CVS was my savior when my father died and I lost my first job along with him. I worked hard, for minimum wage, through good and bad bosses, good and bad customers, and grew to mostly like what I did. I earned my promotion to supervisor and I worked hard to be a good boss myself. I think I was. No matter how hard things got, I never, ever took it out on the people working for me. I'm still so proud of that.
I gained self confidence. After starting at the bottom, simply getting to wear a shirt and tie to work made me so happy. I cared about the company, I cared about how our store was doing, not because of how it effected my career, but because I was proud of what we were accomplishing. I had expected to work there for years, for better or worse, and that I might someday in the future, have a chance to be assistant manager in this or another store. I haven't gone to college, I don't have a ton of options. This was something to hope for.

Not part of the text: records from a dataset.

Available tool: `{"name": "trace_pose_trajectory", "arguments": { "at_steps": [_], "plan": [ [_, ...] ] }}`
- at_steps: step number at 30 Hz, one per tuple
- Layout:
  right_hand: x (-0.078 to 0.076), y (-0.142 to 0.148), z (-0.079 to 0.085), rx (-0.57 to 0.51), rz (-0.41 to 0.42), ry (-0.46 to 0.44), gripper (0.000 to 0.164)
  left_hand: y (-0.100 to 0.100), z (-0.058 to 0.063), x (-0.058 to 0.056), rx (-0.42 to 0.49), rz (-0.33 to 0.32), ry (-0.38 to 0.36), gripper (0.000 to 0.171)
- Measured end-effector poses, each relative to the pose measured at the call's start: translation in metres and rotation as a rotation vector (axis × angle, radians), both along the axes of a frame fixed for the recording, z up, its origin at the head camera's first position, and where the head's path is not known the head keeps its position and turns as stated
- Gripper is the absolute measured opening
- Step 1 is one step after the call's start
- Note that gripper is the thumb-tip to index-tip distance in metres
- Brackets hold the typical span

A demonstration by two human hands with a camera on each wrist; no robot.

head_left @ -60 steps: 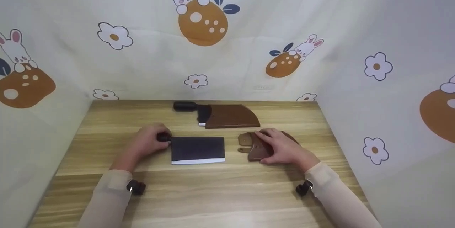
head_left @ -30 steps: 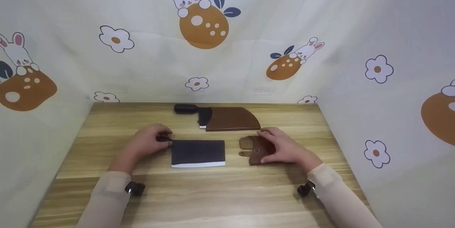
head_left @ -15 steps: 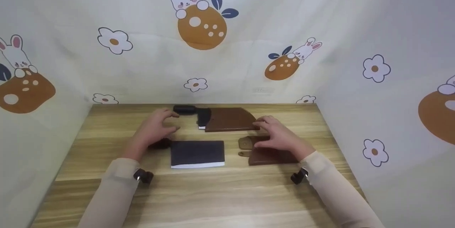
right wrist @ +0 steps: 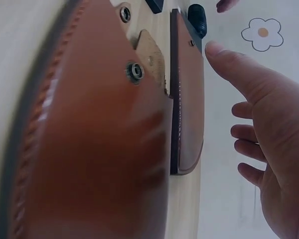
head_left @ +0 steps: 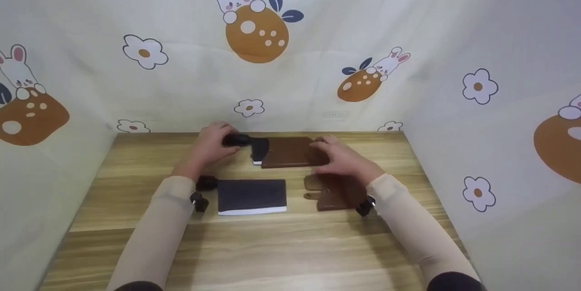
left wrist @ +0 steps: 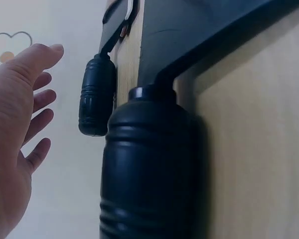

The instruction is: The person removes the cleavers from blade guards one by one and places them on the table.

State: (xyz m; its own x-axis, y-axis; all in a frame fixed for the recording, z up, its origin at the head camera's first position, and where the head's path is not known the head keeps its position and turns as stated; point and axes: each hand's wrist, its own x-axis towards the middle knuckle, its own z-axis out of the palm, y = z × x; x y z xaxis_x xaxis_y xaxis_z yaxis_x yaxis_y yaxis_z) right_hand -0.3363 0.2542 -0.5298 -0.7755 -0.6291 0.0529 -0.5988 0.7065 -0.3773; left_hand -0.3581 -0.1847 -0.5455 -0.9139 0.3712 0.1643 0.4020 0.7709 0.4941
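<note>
Leather, metal, plastic and wood.
From the matt metal blade [head_left: 252,194], the far sheath [head_left: 286,151] at one o'clock looks like smooth leather; the near sheath [head_left: 338,199] at three, also leather-like, has shiny metal snaps [right wrist: 135,71]; the far handle [left wrist: 97,94] seems ridged plastic, the table [head_left: 272,254] smooth wood.

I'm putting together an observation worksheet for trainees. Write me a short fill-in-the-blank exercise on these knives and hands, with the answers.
1. The left hand is nearest to the sheathed cleaver's ____, not its blade.
2. In the head view, the loose sheath lies to the ____ of the bare cleaver.
3. Both cleaver handles are ____ in colour.

Missing words: handle; right; black.
</note>
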Motion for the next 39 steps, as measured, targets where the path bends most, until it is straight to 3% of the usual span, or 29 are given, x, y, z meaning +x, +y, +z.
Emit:
{"name": "trace_pose_trajectory", "arguments": {
  "at_steps": [8, 16, 26, 34, 39],
  "plan": [
    [-0.02, -0.024, -0.002, 0.033, -0.002, -0.001, 0.094, 0.015, -0.004, -0.02, -0.125, -0.04, 0.0, 0.058],
    [-0.038, -0.046, -0.011, 0.087, -0.005, -0.023, 0.101, 0.02, -0.017, -0.032, -0.045, -0.03, -0.03, 0.055],
    [-0.05, -0.061, -0.022, 0.095, -0.016, -0.073, 0.107, 0.02, -0.023, -0.034, 0.044, 0.004, -0.111, 0.054],
    [-0.053, -0.071, -0.034, 0.075, -0.002, -0.093, 0.116, 0.022, -0.028, -0.035, 0.162, -0.009, -0.186, 0.06],
    [-0.05, -0.079, -0.042, 0.088, -0.037, -0.102, 0.119, 0.022, -0.031, -0.034, 0.196, 0.008, -0.232, 0.059]
  ]
}}
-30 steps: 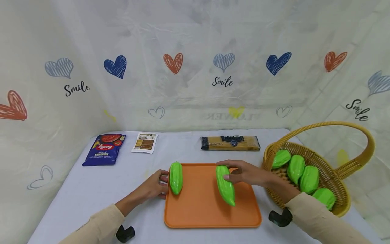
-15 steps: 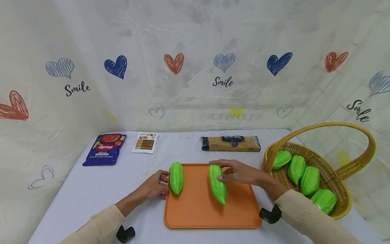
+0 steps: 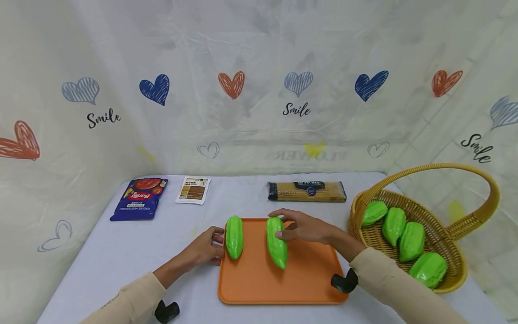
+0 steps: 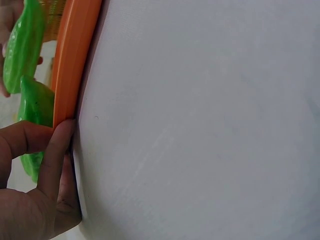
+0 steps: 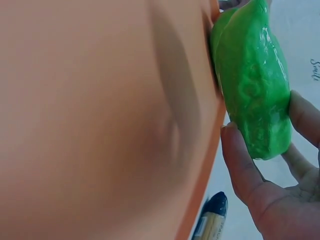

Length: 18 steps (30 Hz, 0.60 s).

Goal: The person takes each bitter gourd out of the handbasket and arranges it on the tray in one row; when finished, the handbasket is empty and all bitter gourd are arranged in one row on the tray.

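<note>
My right hand [image 3: 304,228] holds a glossy green bitter melon [image 3: 276,249] by its far end, with the pointed end toward me. In the right wrist view the fingers and thumb pinch the bumpy end of this bitter melon [image 5: 257,85], whose shadow falls on the tray. A second bitter melon [image 3: 234,237] lies lengthwise along the left side of the orange tray [image 3: 259,283]. Beside it, my left hand [image 3: 205,246] grips the tray's left edge; the left wrist view shows its fingertips at the orange rim [image 4: 75,65].
A wicker basket [image 3: 459,265] with a tall handle stands at the right, with several bitter melons [image 3: 412,240] inside. Along the back lie a blue Barilla packet [image 3: 139,198], a white-and-brown sachet [image 3: 193,190] and a spaghetti pack [image 3: 306,191]. A patterned cloth hangs behind.
My right hand has carried its bitter melon leftward over the tray, closer to the one lying at the left side. My left hand stays where it was.
</note>
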Tool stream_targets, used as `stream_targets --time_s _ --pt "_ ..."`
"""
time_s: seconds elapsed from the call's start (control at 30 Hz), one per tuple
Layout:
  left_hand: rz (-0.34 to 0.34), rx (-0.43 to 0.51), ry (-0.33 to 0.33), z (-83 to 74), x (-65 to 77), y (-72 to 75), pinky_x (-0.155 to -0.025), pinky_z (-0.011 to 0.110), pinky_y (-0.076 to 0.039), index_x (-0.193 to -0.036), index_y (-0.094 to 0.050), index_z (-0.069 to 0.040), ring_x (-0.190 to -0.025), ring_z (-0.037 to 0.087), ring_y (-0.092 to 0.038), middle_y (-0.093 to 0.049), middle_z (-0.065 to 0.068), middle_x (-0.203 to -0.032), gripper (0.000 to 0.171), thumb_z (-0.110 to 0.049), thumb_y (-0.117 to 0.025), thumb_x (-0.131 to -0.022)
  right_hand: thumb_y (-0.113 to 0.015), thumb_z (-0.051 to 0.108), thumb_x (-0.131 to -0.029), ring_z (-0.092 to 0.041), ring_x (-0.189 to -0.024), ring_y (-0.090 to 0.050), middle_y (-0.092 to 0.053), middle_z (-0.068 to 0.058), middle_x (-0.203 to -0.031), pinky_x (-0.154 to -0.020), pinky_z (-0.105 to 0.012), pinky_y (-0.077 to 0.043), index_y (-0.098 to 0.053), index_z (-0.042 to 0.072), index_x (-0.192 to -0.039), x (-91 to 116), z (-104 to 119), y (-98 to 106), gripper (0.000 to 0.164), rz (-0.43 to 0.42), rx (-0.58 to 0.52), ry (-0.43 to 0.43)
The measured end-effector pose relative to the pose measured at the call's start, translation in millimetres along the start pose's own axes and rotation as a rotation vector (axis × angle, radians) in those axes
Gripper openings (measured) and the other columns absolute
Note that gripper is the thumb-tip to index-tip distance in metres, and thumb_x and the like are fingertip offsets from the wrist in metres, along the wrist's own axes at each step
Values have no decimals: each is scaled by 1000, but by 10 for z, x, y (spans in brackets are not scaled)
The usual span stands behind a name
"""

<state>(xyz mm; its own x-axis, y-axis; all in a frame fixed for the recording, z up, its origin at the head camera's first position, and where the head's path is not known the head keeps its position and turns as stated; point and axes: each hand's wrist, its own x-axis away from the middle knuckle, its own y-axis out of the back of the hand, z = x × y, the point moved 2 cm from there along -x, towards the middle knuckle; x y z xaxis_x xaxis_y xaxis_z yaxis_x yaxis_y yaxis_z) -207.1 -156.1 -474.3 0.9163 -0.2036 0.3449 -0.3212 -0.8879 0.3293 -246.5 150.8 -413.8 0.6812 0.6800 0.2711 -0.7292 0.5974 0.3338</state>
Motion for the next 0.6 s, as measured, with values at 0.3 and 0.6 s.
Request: stream_targets --time_s 0.3,0.6 --pt "18 7 -15 20 -7 10 -68 37 -63 -143 -41 3 -91 22 -64 -54 16 -119 72 2 -70 -78 -65 30 -97 -37 -126 -55 -37 -21 -154 -96 -49 -56 -37 14 -151 -134 2 -66 63 5 11 -28" --pt "24 23 -23 42 -24 20 -68 37 -63 -142 -41 3 -94 23 -62 -53 17 -119 71 2 -69 -77 -64 30 -98 -42 -140 -41 -33 -18 -158 -104 -50 -50 -43 17 -148 -268 7 -137 56 12 58 -20"
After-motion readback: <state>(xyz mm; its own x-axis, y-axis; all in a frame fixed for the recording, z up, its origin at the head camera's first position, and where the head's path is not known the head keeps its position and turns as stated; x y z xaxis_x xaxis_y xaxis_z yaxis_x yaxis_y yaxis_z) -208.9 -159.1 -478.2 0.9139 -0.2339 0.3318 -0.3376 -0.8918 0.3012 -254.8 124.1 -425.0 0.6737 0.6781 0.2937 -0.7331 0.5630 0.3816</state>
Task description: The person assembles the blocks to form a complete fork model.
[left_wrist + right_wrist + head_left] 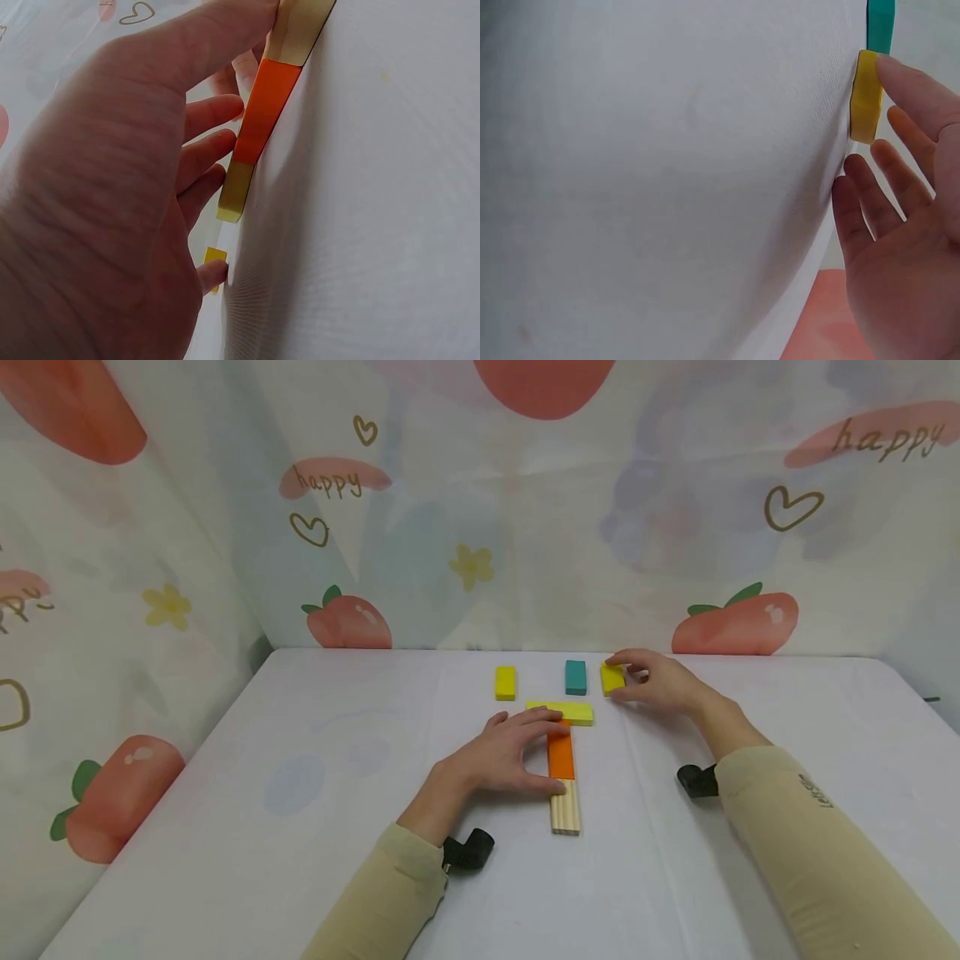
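On the white table, a plain wood block [566, 810], an orange block [561, 756] and a crosswise yellow-green block [573, 713] form a T. My left hand [498, 752] spreads over its left side, with the thumb by the plain wood block and fairly straight fingers reaching the orange and yellow-green ones. At the back right, my right hand [663, 683] pinches a yellow block [612, 680] by its ends between thumb and index finger. The other right fingers [855, 217] are spread loosely. Beside that block stands a teal block [575, 677].
Another yellow block [506, 683] lies to the left of the teal one, near the table's back edge. A printed cloth [510, 510] hangs behind the table [300, 860] and along its left side. Each wrist wears a black camera mount.
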A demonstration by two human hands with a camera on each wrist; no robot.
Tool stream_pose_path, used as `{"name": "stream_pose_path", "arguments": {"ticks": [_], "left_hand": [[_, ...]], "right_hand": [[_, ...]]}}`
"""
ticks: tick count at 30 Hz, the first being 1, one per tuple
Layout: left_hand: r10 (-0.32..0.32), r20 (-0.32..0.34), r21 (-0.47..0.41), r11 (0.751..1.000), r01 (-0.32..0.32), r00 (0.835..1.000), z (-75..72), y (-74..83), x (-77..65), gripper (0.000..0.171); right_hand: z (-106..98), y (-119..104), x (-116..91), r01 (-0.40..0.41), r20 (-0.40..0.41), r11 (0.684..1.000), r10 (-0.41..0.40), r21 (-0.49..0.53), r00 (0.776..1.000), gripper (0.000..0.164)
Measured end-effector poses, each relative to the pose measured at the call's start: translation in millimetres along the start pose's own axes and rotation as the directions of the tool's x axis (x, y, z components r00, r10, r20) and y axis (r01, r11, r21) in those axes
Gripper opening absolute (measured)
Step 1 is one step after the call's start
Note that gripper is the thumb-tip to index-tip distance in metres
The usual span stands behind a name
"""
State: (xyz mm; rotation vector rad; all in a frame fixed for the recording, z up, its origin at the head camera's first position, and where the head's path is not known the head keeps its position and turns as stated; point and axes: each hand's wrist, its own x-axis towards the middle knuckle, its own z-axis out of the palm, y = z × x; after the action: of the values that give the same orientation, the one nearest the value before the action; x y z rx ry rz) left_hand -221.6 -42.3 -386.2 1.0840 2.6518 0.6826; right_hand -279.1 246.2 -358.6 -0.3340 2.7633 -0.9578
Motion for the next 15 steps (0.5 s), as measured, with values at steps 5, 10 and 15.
{"name": "stream_pose_path", "arguments": {"ticks": [5,10,15], "left_hand": [[0.0,0.003,-0.003,1.0,0.0,1.0,0.6,-1.0,0.3,0.069],[0.004,0.005,-0.002,1.0,-0.004,1.0,0.7,-1.3,0.7,0.07],[0.004,0.007,-0.002,1.0,-0.004,1.0,0.0,-0.3,0.8,0.07]], "right_hand": [[-0.2,0.7,0.4,-0.003,0.003,1.0,0.003,-0.002,1.0,0.057],[-1.0,2.1,0.9,0.005,0.005,1.0,-0.005,-0.009,1.0,0.056],[-1.1,3.7,2.4,0.012,0.012,1.0,-0.011,-0.018,1.0,0.056]]}}
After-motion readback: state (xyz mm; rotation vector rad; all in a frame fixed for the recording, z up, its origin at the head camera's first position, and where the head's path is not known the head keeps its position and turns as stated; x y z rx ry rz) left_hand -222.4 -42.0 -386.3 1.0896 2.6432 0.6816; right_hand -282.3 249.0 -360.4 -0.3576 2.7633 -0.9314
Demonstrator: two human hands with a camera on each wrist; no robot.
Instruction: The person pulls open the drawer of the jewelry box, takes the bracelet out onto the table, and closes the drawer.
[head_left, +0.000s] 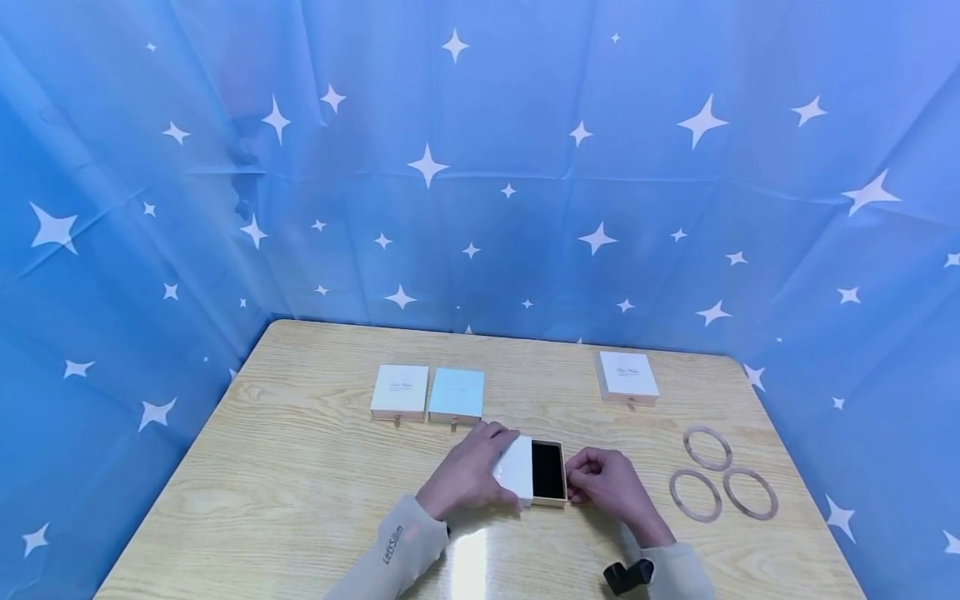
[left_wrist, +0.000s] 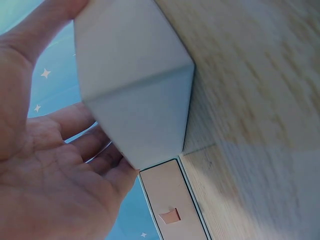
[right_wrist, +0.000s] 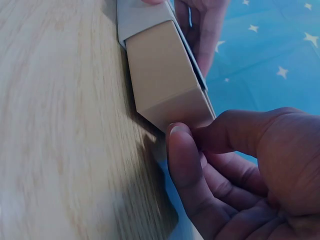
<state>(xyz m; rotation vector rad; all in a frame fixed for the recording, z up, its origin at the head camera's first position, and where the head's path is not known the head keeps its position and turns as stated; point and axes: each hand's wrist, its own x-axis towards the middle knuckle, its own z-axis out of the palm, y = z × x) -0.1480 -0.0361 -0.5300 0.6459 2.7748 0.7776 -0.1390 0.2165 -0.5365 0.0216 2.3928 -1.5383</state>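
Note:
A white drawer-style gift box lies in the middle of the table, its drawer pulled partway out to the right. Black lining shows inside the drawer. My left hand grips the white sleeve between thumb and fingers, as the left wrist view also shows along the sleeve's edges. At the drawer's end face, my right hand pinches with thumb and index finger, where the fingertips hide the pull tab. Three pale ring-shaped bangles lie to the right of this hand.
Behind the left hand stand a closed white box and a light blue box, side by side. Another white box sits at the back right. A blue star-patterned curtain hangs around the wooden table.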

And so quickly, it was all destroyed and taken away. For the longest time, I had a feeling that something terrible was going to happen if my current boss were to leave. When I met my new boss, I wanted to believe that I was just being silly, that she's no different from any of the other people I've worked for. But that was not to be and my worst fears were realized.
Things spiraled out of control in a matter of days. Everything I had worked for was destroyed. I felt an overwhelming dread about going to work. It was all I could think about when I was at home. I stopped caring about how the store was doing, my self confidence was almost completely destroyed. The only thing that kept me going at all, aside from the need to keep working, was the fact that I could talk to these people who I worked alongside and who worked for me, and know that I wasn't a bad person, I hadn't changed, I was simply a victim of bad luck, a bas boss, and her foolish ideas and petty rivalries.
People keep telling me to be optimistic, that when one door closes, another one opens, and all of that. I don't really know what to think right now. My depression and the terror I felt daily have lifted and I'm thankful. But I don't feel happy or optimistic either, just numb or stunned.